### Task to carry out
Instruction for the entries below: return the part that opens with the line containing "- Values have" and closes with the line containing "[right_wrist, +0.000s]", exactly, and no pictures.
--- Provided entries Enclosed Below ---
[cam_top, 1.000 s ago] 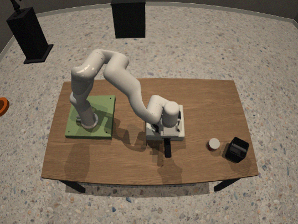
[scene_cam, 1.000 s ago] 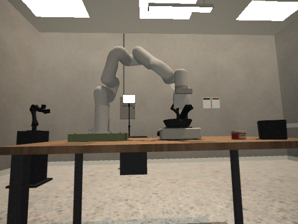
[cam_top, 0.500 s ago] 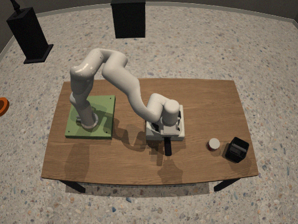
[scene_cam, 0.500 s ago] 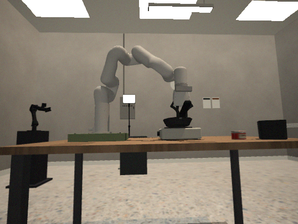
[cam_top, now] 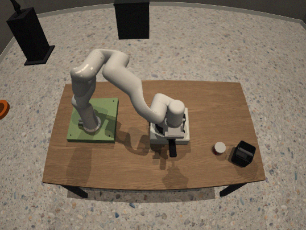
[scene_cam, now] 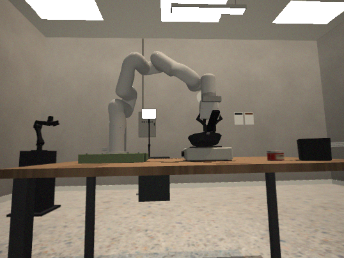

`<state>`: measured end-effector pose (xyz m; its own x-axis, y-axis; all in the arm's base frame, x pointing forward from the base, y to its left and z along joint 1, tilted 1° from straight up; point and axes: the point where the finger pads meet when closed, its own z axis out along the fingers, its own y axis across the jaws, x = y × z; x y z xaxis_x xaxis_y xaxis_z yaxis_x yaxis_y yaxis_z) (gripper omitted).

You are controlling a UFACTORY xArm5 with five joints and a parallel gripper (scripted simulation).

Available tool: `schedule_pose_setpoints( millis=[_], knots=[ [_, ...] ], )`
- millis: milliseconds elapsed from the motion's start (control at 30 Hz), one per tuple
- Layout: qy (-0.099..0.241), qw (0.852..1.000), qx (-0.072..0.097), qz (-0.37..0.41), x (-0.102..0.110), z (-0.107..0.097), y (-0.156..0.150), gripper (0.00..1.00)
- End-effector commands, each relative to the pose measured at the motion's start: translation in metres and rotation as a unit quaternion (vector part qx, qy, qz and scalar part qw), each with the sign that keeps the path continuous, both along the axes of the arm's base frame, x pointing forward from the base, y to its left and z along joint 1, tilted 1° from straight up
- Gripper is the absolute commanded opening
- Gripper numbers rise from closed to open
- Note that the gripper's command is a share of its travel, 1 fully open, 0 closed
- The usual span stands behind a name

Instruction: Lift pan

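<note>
The black pan (scene_cam: 204, 139) sits low over the white hot plate (scene_cam: 208, 153); its body is very close to the plate top, and I cannot tell whether they touch. The pan's handle (scene_cam: 213, 119) tilts upward toward the camera. In the overhead view the handle (cam_top: 172, 148) sticks out past the front edge of the hot plate. My gripper (scene_cam: 208, 131) points down over the pan and is shut on the pan at its rim near the handle's root. In the overhead view the wrist hides the fingers and most of the pan.
A red can with a white lid (cam_top: 219, 148) and a black box (cam_top: 243, 153) stand at the table's right end. My arm's green base plate (cam_top: 94, 119) is at the left. Black stands are on the floor behind the table.
</note>
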<state>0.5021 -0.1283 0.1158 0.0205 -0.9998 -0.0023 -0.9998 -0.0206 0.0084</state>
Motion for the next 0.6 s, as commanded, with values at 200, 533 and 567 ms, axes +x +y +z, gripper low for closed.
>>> schedule_pose_setpoints(
  millis=[200, 533, 567],
  knots=[
    [-0.003, 1.0, -0.001, 0.0, 0.002, 0.015, -0.001, 0.0],
    [-0.003, 1.0, -0.001, 0.0, 0.002, 0.032, -0.001, 0.0],
    [-0.003, 1.0, -0.001, 0.0, 0.001, 0.033, -0.001, 0.0]
  ],
)
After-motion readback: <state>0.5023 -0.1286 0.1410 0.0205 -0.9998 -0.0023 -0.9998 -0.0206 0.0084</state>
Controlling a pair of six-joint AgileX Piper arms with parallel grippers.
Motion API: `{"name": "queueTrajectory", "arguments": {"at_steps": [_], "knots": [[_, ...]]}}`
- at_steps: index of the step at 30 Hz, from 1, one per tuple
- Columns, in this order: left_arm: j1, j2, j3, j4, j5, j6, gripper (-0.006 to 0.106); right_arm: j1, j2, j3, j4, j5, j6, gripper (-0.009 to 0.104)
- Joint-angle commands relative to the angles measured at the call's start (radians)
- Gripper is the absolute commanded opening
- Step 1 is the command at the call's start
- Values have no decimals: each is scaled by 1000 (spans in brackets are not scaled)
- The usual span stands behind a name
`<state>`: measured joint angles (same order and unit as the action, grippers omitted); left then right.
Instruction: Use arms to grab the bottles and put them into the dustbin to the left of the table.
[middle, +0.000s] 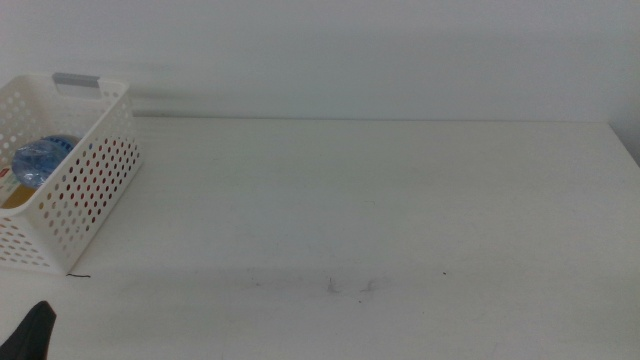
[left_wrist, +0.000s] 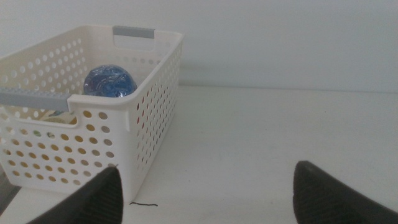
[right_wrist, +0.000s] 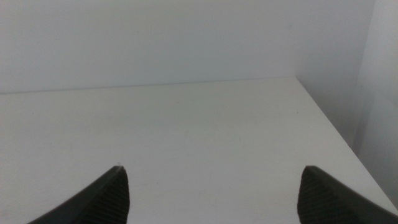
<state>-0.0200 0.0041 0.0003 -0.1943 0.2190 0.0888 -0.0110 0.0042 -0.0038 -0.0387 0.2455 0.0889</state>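
A: Okay, quick one. Where were the bottles?

B: In the basket at the desk's left edge. The blue-capped bottle lay inside it, and a bit of yellow and red showed through the holes, too hidden to name for sure. No bottle was left out on the desk in any view.

A: Left tool?

B: Left tool hung low near the basket's front corner, jaws spread wide, nothing between them. In the middle view only a dark tip showed at the bottom left corner. The wrist view had the basket just beside it, blue bottle top visible over the rim.

A: Right tool?

B: Right tool was out of the middle view, over the bare right end of the desk. Jaws also released, wide apart, holding nothing.

A: Step?

B: Looked like the end of the job, I'd judge. Everything seemed binned, both arms parked.

A: Next move?

B: Probably none beyond staying clear. If a bottle sat out of frame, an arm would need to find it first; I couldn't see one.

A: Risks?

B: Left tool sat close to the basket wall; a careless swing could nudge it.
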Motion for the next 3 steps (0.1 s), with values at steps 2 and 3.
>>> {"name": "queueTrajectory", "arguments": {"at_steps": [2, 3], "knots": [[1, -4, 0, 3, -15, -9, 94, -7, -4, 4, -10, -13, -3, 90], [1, -4, 0, 3, -15, -9, 94, -7, -4, 4, -10, -13, -3, 90]]}}
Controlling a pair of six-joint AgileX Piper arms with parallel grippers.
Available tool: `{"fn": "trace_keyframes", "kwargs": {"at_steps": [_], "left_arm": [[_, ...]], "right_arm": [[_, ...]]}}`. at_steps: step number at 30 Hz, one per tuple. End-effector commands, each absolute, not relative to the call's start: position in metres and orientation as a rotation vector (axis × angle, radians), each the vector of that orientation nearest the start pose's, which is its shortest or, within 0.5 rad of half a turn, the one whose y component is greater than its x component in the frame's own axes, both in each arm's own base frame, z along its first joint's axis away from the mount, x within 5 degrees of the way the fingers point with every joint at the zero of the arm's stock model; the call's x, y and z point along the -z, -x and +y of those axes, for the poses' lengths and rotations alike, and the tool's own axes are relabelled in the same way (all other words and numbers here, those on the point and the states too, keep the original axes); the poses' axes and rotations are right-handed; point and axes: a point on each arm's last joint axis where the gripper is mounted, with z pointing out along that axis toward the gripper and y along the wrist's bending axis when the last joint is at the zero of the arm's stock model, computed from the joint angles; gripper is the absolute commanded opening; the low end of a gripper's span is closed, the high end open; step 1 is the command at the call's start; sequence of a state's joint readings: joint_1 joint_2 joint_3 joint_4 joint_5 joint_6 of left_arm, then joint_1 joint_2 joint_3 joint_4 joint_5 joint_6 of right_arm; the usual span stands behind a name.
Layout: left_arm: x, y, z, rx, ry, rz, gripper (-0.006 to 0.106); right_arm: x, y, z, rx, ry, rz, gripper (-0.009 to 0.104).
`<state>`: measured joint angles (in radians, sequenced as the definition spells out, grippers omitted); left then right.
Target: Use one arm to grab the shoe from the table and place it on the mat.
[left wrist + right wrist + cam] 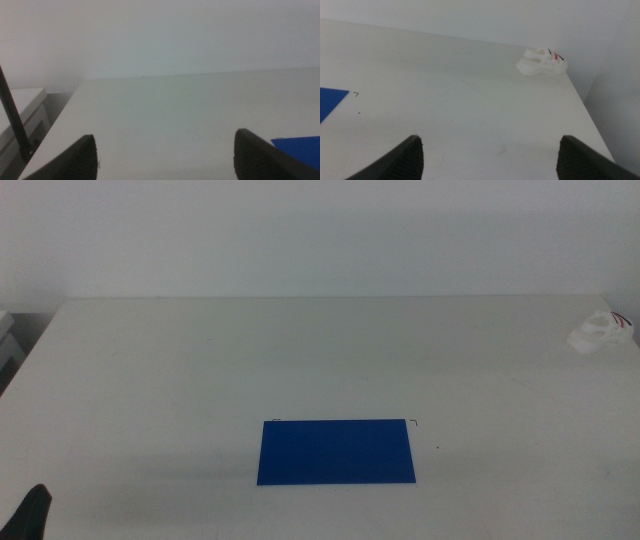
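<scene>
Middle view takes in the whole white table (200, 370), and the largest thing lying on it is the mat (336, 451), a flat deep-blue rectangle near the table's front edge. Far from the mat, out toward the table's back right corner, sits the shoe (600, 332), small and white with black and red straps, resting on the tabletop well apart from the mat and from both grippers. The left gripper (165, 160) waits low beside the table's front left corner, to the left of the mat, its two dark jaws spread wide with nothing between them. The right gripper (490, 160) hangs over bare table to the right of the mat, facing the shoe (541, 62), jaws likewise wide apart and empty.
</scene>
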<state>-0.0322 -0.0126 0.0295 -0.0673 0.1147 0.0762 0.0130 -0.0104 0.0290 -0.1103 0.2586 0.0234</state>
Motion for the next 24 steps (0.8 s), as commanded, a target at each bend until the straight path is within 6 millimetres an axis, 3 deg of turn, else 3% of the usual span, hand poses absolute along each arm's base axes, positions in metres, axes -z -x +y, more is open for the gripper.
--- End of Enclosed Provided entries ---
### Written answer
- Values have no decimals: each is scaled by 1000 (spans in brackets are not scaled)
- The usual span stands behind a name
`<state>`: measured joint angles (same order and unit as the action, grippers omitted); left then right.
Instruction: Use arms to grab the bottles and put them into the dustbin to the left of the table.
[middle, +0.000s] 
[left_wrist, +0.000s] 
[right_wrist, +0.000s] 

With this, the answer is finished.